RESULTADOS E DISCUSSÕES
Aspectos de território: as adolescentes, os riscos e os fragmentos simbólicos da sociedade globalizada
O ambiente, visto como espaço total dos jovens das periferias sociais e urbanas de algumas cidades brasileiras, é composto por uma forma de pobreza contemporânea e urbana, permeada dos riscos da criminalidade e do tráfico de drogas, e de trânsito de símbolos e valores que não se encontram ali disponíveis para usufruto e realização. A subjetividade de jovens desses espaços emerge no inter-jogo de suas condições internas - de suas histórias familiares e sociais, principalmente vividas na luta por sobrevivência, e de sua convivência com os riscos do território - com a incorporação de uma cultura de necessidades, mitos, ídolos, idéias e imagens de uma sociedade fora de suas condições de pobreza. Eles vivem e crescem num território - um espaço total que é, concomitantemente, uma junção de fragmentos, geográficos e históricos, do planeta e da humanidade6 - de fragmentos próprios de uma sociedade globalizada que constantemente expõe, pela mídia, seus valores de consumo de riquezas.

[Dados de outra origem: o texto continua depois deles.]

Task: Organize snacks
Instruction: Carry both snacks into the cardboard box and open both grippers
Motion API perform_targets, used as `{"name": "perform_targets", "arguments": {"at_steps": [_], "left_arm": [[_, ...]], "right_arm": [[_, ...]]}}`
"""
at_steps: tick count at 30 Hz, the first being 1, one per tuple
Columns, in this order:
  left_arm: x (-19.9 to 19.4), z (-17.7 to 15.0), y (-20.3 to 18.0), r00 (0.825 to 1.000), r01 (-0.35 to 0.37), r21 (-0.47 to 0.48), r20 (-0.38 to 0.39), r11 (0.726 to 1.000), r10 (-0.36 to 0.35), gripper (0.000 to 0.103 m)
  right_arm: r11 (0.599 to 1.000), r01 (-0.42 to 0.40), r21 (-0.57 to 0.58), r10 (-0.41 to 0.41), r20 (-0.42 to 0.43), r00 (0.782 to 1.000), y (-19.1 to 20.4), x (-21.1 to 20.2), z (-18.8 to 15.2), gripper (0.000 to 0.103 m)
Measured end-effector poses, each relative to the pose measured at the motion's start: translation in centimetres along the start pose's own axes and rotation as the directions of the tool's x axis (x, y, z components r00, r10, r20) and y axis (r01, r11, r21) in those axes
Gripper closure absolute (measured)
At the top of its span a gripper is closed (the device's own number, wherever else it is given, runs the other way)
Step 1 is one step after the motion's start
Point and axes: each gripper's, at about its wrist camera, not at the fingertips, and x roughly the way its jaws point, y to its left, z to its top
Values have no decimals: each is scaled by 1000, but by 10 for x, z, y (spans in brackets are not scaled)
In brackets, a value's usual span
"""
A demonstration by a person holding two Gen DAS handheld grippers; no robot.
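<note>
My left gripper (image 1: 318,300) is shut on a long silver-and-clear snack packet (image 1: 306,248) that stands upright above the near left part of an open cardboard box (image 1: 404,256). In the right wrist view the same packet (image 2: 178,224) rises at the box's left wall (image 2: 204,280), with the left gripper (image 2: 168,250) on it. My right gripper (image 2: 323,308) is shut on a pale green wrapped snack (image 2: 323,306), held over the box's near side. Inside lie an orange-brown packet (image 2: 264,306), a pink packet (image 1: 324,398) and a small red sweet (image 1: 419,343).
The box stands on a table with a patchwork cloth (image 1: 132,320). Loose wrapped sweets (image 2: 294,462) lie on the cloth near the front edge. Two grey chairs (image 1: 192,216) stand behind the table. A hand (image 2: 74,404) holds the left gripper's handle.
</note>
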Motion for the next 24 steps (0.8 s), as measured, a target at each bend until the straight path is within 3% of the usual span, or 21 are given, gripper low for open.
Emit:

Em dois estudos feitos com grávidas e mães adolescentes dessas periferias de grandes cidades, todas as entrevistadas referiram direta ou indiretamente situações concernentes à pobreza e à convivência com riscos, principalmente os do tráfico e do uso abusivo de drogas, da violência urbana e da criminalidade. As falas sobre roubos, ameaças e juramentos de morte, fugas, mortes com crueldade, prostituição, abuso sexual e violência doméstica, de forma quase banal, faziam parte do cotidiano do ambiente no qual viviam.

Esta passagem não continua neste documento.